Linguistic data

Linguistic data have a set of properties that linguists are interested in and that they find more or less natural to attribute to the data. Among these are:

Sentence_i is grammatical/ungrammatical.
Sentence_i is meaningful/senseless.
Sentence_i is appropriate/inappropriate as an utterance in a certain situation.
Sentence_i means the same as / something different from sentence_j.
The meaning of sentence_i is X.

All of the properties #a – #e are basic to linguistic analysis, and the necessity of deciding the alternatives will here be taken for granted. Given a corpus of infinite size and variety, all of them would be decidable by appropriate methods of corpus analysis. Given the limitations of actual corpora, asking informants for their judgement is often the only feasible way of actually deciding them. The linguist must, however, be aware that most of these properties of linguistic units are of no interest to the layman, that the latter has no clear concept of them (they are tricky enough for the linguist)¹ or may entertain concepts that differ from those of the linguist. The attitude of the layman to linguistic material differs from the professional linguist's attitude in at least two respects:

Every piece of linguistic behavior is pragmatically embedded in a linguistic and extralinguistic context. It is not an isolatable object of itself, but is exclusively understood as a means to solve a certain cognitive and communicative problem in a given speech situation or text.
Moreover, the lower the grammatical or semiotic level of the linguistic unit in question, the less is it accessible to consciousness and reflection; the lowest-level items (allophones and allomorphs) are normally processed subconsciously and automatically. It takes a phonetic and linguistic formation to isolate these units for reflection. See also ‘Bewußtsein von Sprachwandel’.

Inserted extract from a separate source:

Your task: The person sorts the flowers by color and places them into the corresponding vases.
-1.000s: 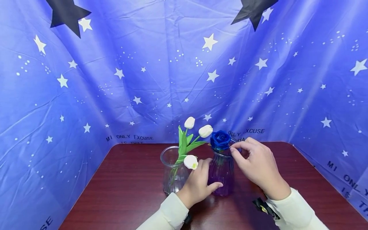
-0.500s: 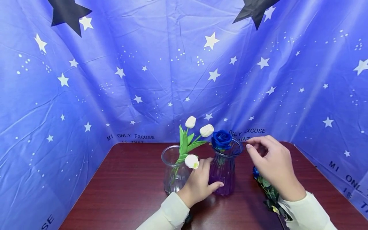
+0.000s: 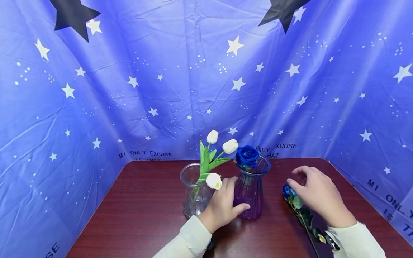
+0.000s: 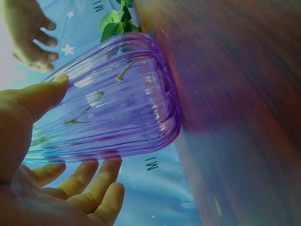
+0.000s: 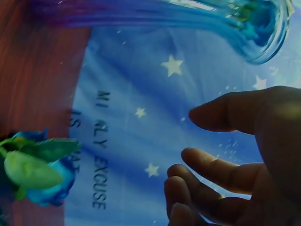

From #1 it follows that the layman has no concept of linguistic structure, no matter whether it is phonological, grammatical or semantic structure. The object of reflection for him are not “system sentences”, but utterances in their pragmatic context. Consequently, some of the items #a – #e are more easily accessible to the layman, while others presuppose in him just that linguistic awareness and methodological skill the linguist himself needs in resolving such issues.

Alternative #c concerns the appropriateness or acceptability of a linguistic unit. According to #1, it is the easiest of all. It suffices to reframe the issue in such terms as “Imagine a certain situation; then would you say so-and-so?”, and any competent speaker may be expected to come up with a relatively reliable decision.

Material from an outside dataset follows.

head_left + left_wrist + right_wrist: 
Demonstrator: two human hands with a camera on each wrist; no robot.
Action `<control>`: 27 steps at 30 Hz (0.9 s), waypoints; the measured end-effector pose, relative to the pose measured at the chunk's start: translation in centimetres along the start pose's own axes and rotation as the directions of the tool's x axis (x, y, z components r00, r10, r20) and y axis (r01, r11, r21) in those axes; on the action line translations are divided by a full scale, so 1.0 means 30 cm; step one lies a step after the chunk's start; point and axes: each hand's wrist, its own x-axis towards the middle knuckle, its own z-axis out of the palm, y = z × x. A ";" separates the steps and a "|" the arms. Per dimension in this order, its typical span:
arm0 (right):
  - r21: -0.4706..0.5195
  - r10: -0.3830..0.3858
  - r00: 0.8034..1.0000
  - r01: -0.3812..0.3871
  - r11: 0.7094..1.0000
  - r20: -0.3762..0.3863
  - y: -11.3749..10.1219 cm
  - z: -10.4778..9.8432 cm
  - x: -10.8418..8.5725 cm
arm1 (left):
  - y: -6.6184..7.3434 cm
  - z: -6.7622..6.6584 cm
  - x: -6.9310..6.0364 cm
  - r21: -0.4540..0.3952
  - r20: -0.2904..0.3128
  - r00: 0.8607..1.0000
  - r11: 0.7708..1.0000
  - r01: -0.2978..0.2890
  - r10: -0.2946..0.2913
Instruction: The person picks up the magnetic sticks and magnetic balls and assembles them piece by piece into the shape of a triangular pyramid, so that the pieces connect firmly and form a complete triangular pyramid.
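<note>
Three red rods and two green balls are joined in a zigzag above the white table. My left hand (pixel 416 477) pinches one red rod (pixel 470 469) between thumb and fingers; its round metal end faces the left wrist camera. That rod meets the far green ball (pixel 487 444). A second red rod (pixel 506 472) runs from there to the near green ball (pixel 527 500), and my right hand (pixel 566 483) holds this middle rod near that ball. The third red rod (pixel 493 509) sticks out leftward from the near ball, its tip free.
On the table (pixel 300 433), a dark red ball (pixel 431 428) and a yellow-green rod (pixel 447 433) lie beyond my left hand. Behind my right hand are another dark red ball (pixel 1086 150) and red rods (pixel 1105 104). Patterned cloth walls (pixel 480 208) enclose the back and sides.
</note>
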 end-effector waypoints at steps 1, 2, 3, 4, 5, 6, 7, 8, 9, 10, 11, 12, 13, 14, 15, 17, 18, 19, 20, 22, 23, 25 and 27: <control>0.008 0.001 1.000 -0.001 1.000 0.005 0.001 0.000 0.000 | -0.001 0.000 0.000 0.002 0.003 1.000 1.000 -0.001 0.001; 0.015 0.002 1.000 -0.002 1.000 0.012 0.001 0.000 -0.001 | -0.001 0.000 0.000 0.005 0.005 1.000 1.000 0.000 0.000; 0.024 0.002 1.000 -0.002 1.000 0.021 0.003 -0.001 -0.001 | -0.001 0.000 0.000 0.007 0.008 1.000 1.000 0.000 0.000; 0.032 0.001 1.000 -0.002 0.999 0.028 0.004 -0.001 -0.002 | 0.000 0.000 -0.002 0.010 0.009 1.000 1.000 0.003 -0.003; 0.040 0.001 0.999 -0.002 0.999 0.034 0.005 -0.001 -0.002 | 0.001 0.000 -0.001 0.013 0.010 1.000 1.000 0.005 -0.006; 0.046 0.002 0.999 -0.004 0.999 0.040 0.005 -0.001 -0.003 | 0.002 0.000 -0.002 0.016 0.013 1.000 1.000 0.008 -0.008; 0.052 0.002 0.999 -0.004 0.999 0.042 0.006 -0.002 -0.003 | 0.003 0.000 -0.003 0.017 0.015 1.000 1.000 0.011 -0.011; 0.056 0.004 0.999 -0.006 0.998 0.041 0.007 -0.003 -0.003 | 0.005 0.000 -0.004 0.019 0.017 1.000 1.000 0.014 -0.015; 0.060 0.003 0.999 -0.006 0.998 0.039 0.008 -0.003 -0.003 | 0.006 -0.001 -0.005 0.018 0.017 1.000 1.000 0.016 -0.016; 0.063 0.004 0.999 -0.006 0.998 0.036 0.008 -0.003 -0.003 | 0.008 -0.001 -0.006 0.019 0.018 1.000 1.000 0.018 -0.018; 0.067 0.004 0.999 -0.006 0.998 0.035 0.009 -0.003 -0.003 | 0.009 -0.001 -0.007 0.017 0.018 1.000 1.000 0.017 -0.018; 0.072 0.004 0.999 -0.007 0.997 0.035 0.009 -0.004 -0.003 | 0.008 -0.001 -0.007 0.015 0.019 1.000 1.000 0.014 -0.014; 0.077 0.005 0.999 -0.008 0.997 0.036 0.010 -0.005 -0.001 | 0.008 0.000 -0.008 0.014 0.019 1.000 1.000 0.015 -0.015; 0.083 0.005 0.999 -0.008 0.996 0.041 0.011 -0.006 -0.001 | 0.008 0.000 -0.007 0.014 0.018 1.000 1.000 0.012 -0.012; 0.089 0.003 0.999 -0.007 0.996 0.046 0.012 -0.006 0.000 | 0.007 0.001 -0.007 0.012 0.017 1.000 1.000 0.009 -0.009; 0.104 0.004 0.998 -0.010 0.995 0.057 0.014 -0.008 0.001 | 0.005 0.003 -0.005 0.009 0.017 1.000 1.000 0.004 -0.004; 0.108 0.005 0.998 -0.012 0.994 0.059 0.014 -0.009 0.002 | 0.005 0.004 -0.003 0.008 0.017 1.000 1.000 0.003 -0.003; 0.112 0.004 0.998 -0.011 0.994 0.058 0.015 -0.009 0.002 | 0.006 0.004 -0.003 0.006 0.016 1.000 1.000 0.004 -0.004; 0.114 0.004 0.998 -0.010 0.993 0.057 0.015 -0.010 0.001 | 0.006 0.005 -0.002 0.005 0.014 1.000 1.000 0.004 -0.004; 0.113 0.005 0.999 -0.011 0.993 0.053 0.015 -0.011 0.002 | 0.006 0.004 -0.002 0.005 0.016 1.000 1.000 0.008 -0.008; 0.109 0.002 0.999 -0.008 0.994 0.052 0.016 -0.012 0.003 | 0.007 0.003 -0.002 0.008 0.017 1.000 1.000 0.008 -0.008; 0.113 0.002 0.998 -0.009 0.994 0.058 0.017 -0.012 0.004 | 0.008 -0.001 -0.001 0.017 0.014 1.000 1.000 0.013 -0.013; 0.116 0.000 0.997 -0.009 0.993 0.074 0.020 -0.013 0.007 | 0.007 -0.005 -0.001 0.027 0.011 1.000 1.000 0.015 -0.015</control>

As for property #a (grammaticality), it is a corollary of #2 that the conformation of some linguistic unit out of lowest-level units is exempt from conscious motivation; and instead it simply belongs (or does not belong) to the language system. Consequently, the layman can tell with relative certainty whether such a unit does or does not correspond to his linguistic usage. This contrasts with his approach to higher-level units such as sentences. These are by definition not part of the language system, and instead they arouse in the layman the question of motivation, which, in the linguist's view, leads him astray into issue #c.

This means that the layman may with some certainty pass judgement on the grammaticality of low-level linguistic units, e.g. word-forms. However, given #1, a valid judgement cannot be obtained from him by confronting him with some such unit U in isolation and asking for its grammaticality. Instead, U must be embedded in a suitable context. This again complicates linguistic methodology, because if the utterance containing U is not accepted, this may be due to a problem of U or a problem of the framing context or of the combination of both.

Some brands of structural linguistics rely on the availability of secure judgements of type #a on sentences. All relevant empirical investigations have led to the result that above a minimum degree of grammatical complexity, there is enormous variation in informants' (including importantly linguists') grammaticality judgements (Schütze 1996). It is now recognized that getting grammaticality judgements from informants on linguistic units that are not part of the language system is just not a reliable scientific method. Moreover, it may be doubted whether the grammaticality or otherwise of a sentence such as The picture of himself did not appeal to John is of any scientific interest at all.

#b (meaningfulness) may be approached via #c by using sentence_i as an utterance in appropriate contexts. If #c is positive, then #b is positive. If no context for sentence_i may be found that makes #c positive, then #b is negative.

#d (syonymy) is much more difficult. For two linguistic units to be synonymous implies for them to be in free variation (see explanation of synonymy). While free variation may be ascertained rather easily for lower-level units because possible contexts may be readily classified, it is impossible to verify for higher-level units such as sentences because their sense depends on properties of the individual speech situation, and these are next to unclassifiable. The typical working situation here is that two sentences seem prima facie synonymous to the informant (or even the analyst) until he has found a discriminating context. The latter, however, may never happen. Thus, the hypothesis of the full synonymy of two linguistic units is falsifiable, but not verifiable. Therefore the solidity of a positive answer to alternative #d depends on an unfailing linguistic intuition.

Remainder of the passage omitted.